Mcguire was the 47th pick in 2007...he's going into hid 3rd year....47th picks very rarely get 3 yr deals ...usually reserved for very proven pro's overseas.

as for the rest of the team Salmons is a very adept ballhandler who avg. over 18 points last season who shot .417 from 3 ...that is really the gameplan on offense 2 stars plus a very capable offensive player surrounded by shooters and defnders...

raja bell .468 from 3
mason jr. .412 from 3
morrow 467 frm 3

scola and mcdyess are good all around players with good mid range j's both capable of playing the 4 and 5

i believe howard and perkins can play together at times....howard came into the league believing he would evevtually be a 3 and came in interchageable at the 4 and 5 with battie


----------



## urwhatueati8god (May 27, 2003)

Da Grinch said:


> Mcguire was the 47th pick in 2007...he's going into hid 3rd year....47th picks very rarely get 3 yr deals ...usually reserved for very proven pro's overseas.
> 
> as for the rest of the team Salmons is a very adept ballhandler who avg. over 18 points last season who shot .417 from 3 ...that is really the gameplan on offense 2 stars plus a very capable offensive player surrounded by shooters and defnders...
> 
> ...


Dominic McGuire is actually still on his rookie contract. I actually would have included him on my team had he not been. Basketball-Reference.com actually lists all of the players' transactions during the course of their careers.


----------



## TwinkieFoot (Jul 8, 2006)

urwhatueati8god said:


> Anthony has been in the top 25 for the past two seasons for lowest win shares per dollar. He's highly overrated and I wouldn't touch him with a ten foot pole with his contract. There's no reason to have him and his contract included in any roster of the sort when James is over 13 win shares higher than him and has the same contract. He's simply a much better player and at virtually every aspect of the game. Danny Granger is also a considerably better option. If it's going to be Paul and Howard and an elite small forward, then
> 
> Chris Paul	$13,520,500.00
> Kevin Martin	$10,180,170.00
> ...


What you said about Anthony is understandable but considering he'd be the 3rd tier player on such a team, I do not believe that statistic is so much a concern. As much as he is not on par with a LeBron James, I believe Anthony certainly surpasses him offensively where he is the more dynamic player. On such a proposed team, Anthony would be much better suited at the 3 spot than either Granger or James since a flat out offensive player would be what is needed.


----------



## TwinkieFoot (Jul 8, 2006)

Da Grinch said:


> Mcguire was the 47th pick in 2007...he's going into hid 3rd year....47th picks very rarely get 3 yr deals ...usually reserved for very proven pro's overseas.
> 
> as for the rest of the team Salmons is a very adept ballhandler who avg. over 18 points last season who shot .417 from 3 ...that is really the gameplan on offense 2 stars plus a very capable offensive player surrounded by shooters and defnders...
> 
> ...


I understand your thought process but as much as I've been a John Salmons fan (and trust me when I say I've been a big big fan for several years), asking him to be the primary offensive scorer on a team would be a stretch of his abilities there. The other guys you mentioned certainly couldn't create there own shot nor shots for others, making Chris Paul's job nearly as difficult as it currently is with the Hornets.

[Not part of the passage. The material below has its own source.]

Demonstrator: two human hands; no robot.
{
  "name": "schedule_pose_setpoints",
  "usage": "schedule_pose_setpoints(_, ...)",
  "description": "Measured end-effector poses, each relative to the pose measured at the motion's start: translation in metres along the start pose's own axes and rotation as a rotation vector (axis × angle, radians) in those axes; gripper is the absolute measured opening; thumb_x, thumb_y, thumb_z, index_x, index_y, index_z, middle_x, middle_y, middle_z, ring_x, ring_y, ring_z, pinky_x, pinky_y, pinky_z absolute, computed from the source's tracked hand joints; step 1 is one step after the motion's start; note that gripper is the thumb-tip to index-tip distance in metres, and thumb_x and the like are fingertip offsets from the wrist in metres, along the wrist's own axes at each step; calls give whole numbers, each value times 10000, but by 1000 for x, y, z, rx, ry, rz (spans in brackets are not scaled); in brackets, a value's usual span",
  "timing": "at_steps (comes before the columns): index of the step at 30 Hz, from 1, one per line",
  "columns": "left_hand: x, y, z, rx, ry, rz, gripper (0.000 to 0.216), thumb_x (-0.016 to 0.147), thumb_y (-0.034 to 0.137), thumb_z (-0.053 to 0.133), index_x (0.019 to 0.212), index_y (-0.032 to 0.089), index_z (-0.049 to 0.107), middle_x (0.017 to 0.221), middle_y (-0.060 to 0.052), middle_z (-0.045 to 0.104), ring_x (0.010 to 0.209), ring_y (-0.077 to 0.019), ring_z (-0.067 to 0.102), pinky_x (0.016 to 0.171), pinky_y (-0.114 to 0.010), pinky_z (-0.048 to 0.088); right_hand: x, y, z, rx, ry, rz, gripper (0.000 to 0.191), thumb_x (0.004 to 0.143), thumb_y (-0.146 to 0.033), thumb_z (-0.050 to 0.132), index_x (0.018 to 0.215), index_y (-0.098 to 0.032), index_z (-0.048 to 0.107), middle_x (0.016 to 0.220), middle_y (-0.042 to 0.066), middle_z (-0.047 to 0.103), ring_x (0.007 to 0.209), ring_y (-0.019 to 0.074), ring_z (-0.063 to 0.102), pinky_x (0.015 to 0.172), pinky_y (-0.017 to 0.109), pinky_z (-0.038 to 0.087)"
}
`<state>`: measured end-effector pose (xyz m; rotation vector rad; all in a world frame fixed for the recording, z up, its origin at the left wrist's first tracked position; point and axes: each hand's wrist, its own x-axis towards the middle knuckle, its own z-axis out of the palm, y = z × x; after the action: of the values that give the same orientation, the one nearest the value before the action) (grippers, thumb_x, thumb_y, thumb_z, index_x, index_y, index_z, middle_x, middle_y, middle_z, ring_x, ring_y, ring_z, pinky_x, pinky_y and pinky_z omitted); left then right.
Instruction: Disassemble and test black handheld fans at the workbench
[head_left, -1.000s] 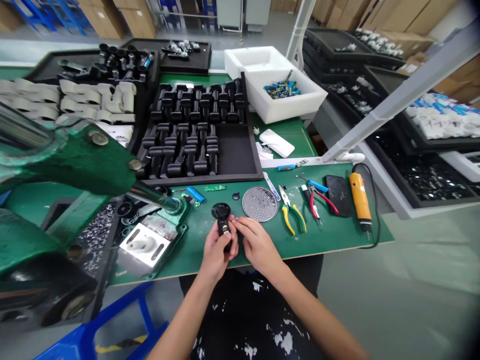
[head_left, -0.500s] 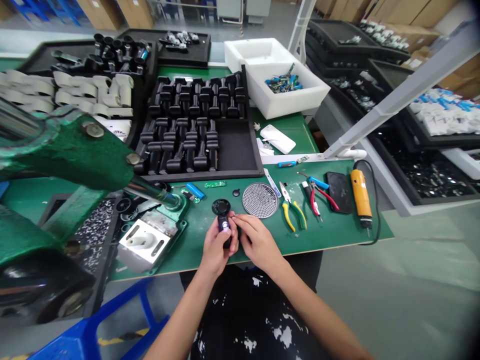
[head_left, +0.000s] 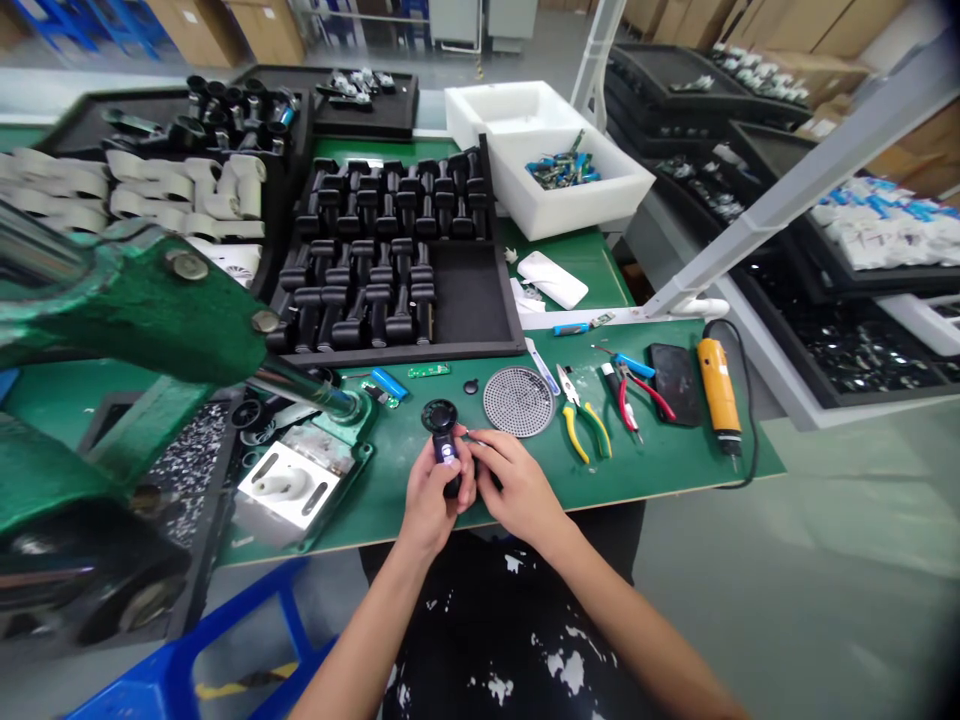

I like Scola and McDyess (especially Scola with Howard). Those guys would likely take care of all the minutes at the 4 and some of the 5 on their own. I just think Perkins is a bit redundant and too much of an ******* to take a backseat to anyone. Even if you had room, who would be capable of spacing the floor between Perkins and Howard?


----------



## Da Grinch (Aug 17, 2002)

TwinkieFoot said:


> I understand your thought process but as much as I've been a John Salmons fan (and trust me when I say I've been a big big fan for several years), asking him to be the primary offensive scorer on a team would be a stretch of his abilities there. The other guys you mentioned certainly couldn't create there own shot nor shots for others, making Chris Paul's job nearly as difficult as it currently is with the Hornets.
> 
> I like Scola and McDyess (especially Scola with Howard). Those guys would likely take care of all the minutes at the 4 and some of the 5 on their own. I just think Perkins is a bit redundant and too much of an ******* to take a backseat to anyone. Even if you had room, who would be capable of spacing the floor between Perkins and Howard?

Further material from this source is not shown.